If you know of a safe haven earning 4-5% interest per year, please let me know immediately. Looking at CDs and savings accounts, you’re lucky to be topping 2% in this climate it seems, even if you have large amounts of cash and qualify for the super duper platinum account.
It seems that when the stock market crashes so do interest rates, so one’s ability to make money off of money pretty much disappears. It comes down to, sit on a pile of secure cash that is not doing anything (though I guess deflation helps counteract low interest), or lose money in the hopes that some time in the future you can get it back and then some.
Yeah, so I dunno. Seems to me that even money earning almost nothing is better than money bleeding out for another year?
Another insightful perspective from Professor Burke. For the full, sweeping historical scale of the atrocity, however, I would consult another professor – George Bancroft.
Ambassador Bancroft, in case you don’t recognize his name, was more or less the founder of American academic history as we know and love it. Britta, in case you’re still looking for that safe haven, I’m pretty sure what George Bancroft would recommend.

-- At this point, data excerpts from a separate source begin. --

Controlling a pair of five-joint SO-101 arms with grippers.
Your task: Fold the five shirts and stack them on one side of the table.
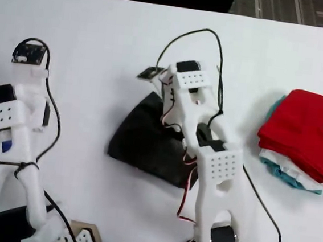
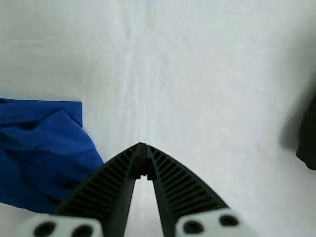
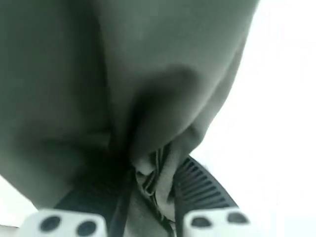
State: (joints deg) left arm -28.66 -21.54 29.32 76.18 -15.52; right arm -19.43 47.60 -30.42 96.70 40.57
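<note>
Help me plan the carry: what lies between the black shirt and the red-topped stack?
Bare table, crossed by a black cable, in the high view.

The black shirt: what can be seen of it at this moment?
The black shirt is soft dark cloth, lying as a rough wedge, partly folded, near the middle of the white table, apart from the stack of folded shirts at one side. The right arm stands over its far part, and the right tool is shut on a bunched fold of it, cloth pinched in its grip.
</note>
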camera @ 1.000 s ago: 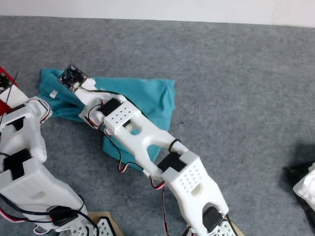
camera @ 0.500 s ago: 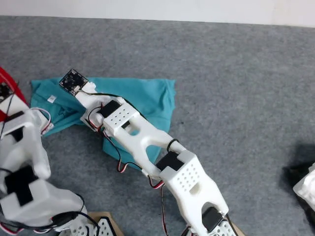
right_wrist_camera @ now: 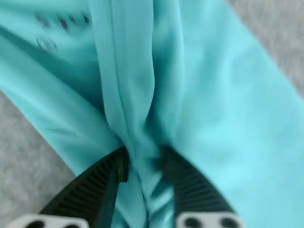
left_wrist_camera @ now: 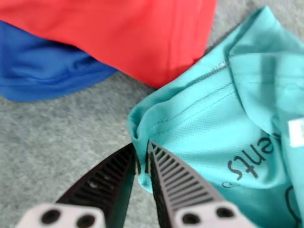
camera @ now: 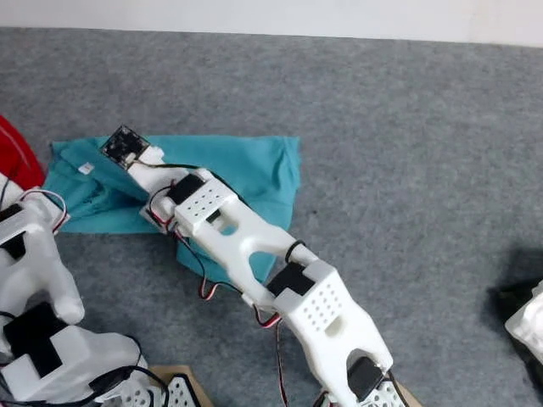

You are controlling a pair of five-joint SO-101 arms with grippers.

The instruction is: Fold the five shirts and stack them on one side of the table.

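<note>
Grey table (camera: 407,170): teal shirt (camera: 254,170) lies rumpled beside the red shirt (left_wrist_camera: 118,33) — hem clamped by left gripper (left_wrist_camera: 141,164), a raised fold clamped by right gripper (right_wrist_camera: 142,166). Spreading step judged in hand; cloth must be drawn flat next.

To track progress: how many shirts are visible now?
3: a teal shirt spread on the table; a red shirt beside it; a blue shirt partly under the red. Others may be hidden.

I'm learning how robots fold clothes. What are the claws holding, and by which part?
Both hold the teal shirt: the left gripper pinches its edge, the right gripper a bunched fold of its cloth.
</note>
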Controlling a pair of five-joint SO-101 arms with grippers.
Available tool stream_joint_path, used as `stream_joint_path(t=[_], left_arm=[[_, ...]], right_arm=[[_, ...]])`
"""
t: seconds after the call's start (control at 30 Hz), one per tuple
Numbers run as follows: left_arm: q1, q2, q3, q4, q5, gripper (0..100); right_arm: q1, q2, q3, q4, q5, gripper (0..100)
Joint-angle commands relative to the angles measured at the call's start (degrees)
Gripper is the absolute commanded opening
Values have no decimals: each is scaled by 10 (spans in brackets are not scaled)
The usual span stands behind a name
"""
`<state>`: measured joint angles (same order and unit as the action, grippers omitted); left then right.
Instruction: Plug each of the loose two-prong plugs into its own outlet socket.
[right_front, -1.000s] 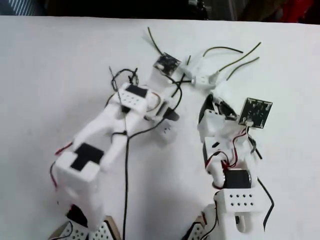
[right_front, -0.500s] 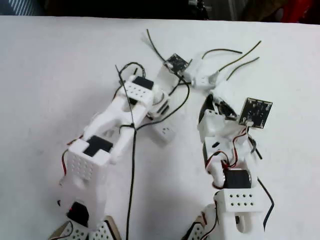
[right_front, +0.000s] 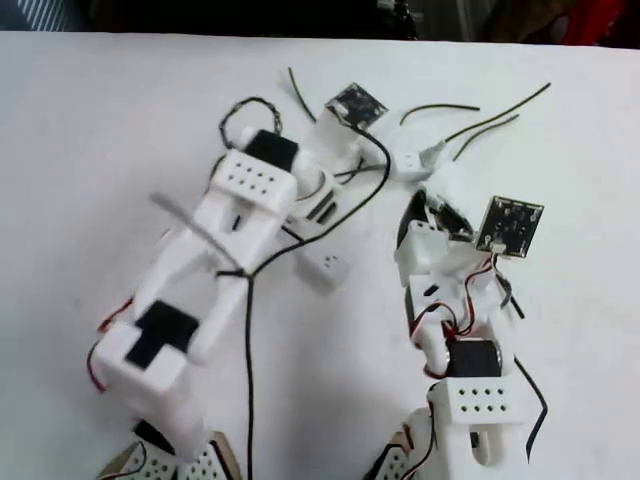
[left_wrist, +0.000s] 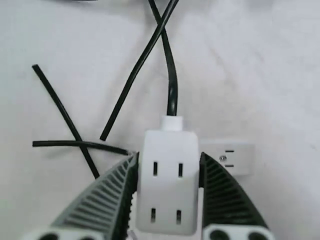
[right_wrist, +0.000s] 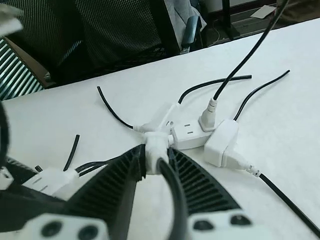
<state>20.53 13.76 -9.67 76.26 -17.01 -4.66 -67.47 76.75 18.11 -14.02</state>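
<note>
Over the broad white tabletop (right_front: 90, 130), white left arm (right_front: 230, 215) stretched far out, white right arm (right_front: 450, 300) bent nearer its base. In the left gripper (left_wrist: 167, 159), clamped narrowly by its flanks, a white rectangular outlet block (left_wrist: 167, 192) with two slot pairs and a black cord (left_wrist: 172, 85), low at the table. Just beside, partly behind one finger, a smaller white single socket (left_wrist: 231, 157). In the right gripper (right_wrist: 156, 152), pinched tight, a small white two-prong plug (right_wrist: 156, 142) with a black lead (right_wrist: 172, 195), near a cluster of white sockets (right_wrist: 189, 132). Probably lining plug up with block. Keep the block flat and steady, square the prongs to one free slot pair, press straight in without twisting, and mind crossing leads.
</note>
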Motion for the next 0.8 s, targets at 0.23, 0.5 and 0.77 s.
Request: stream_joint_path(t=[0.23, 0.5, 0.77], left_arm=[[3, -178, 47, 151, -6, 23], [-21, -235, 324, -30, -7, 115], [-99, -275, 386, -74, -6, 343]], right_arm=[[-5, -9, -5, -15, 2, 17], [-5, -9, -4, -12, 2, 17], [-9, -9, -4, -11, 2, 17]])
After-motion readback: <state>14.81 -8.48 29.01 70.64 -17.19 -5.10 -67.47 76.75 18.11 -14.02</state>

Britta: The current yield of I Savings Bonds is 5.64%. You can purchase up to $10,000 per year, and the income is exempt from state and local taxes.
Prof. Burke: Krsek argued, and rightly, that money one needs to spend within a decade shouldn’t be in stocks. He didn’t suggest, though, that the only way to win at stocks is to time the market. In fact, he pointed out that prices are quite attractive right now for those with a stomach for risk and a 15+ year horizon. He had examples of his own, but here’s another: Coca-Cola is so discounted that the yield alone is 4%. Maybe the Epic Mortgage Fail will sink global demand for addictive sugar syrup, but I’m not betting on it: that dividend has increased every year since 1965, bull or bear.
The stock market isn’t a Ponzi scheme because it deals in actual ownership of actual stuff. If you hold shares of KO, you own factories, a distribution chain, technology and IP, customer/employee/supplier relationships, brand names, growth strategies, and the cash flow that the whole business creates. The quality of the business matters. If you have time enough to filter it, the high-frequency noise in Mr. Market’s price for that business doesn’t.
The problem with investing comes back to the issue of inflation. In an inflation-free environment folks would be happy with probably 1-3% return with relative safety, but if you expect inflation (and so many of the folks in their peak investing years do have memories of inflation though not deflation) know that 1-3 will get destroyed by inflation very quickly, whereas searching for 5-9% is more inflation resistant. These are rough numbers, but that is quandry – safe money often gets destroyed by inflation while risky money is well risky, it can go up enough to escape inflation and it can disappear.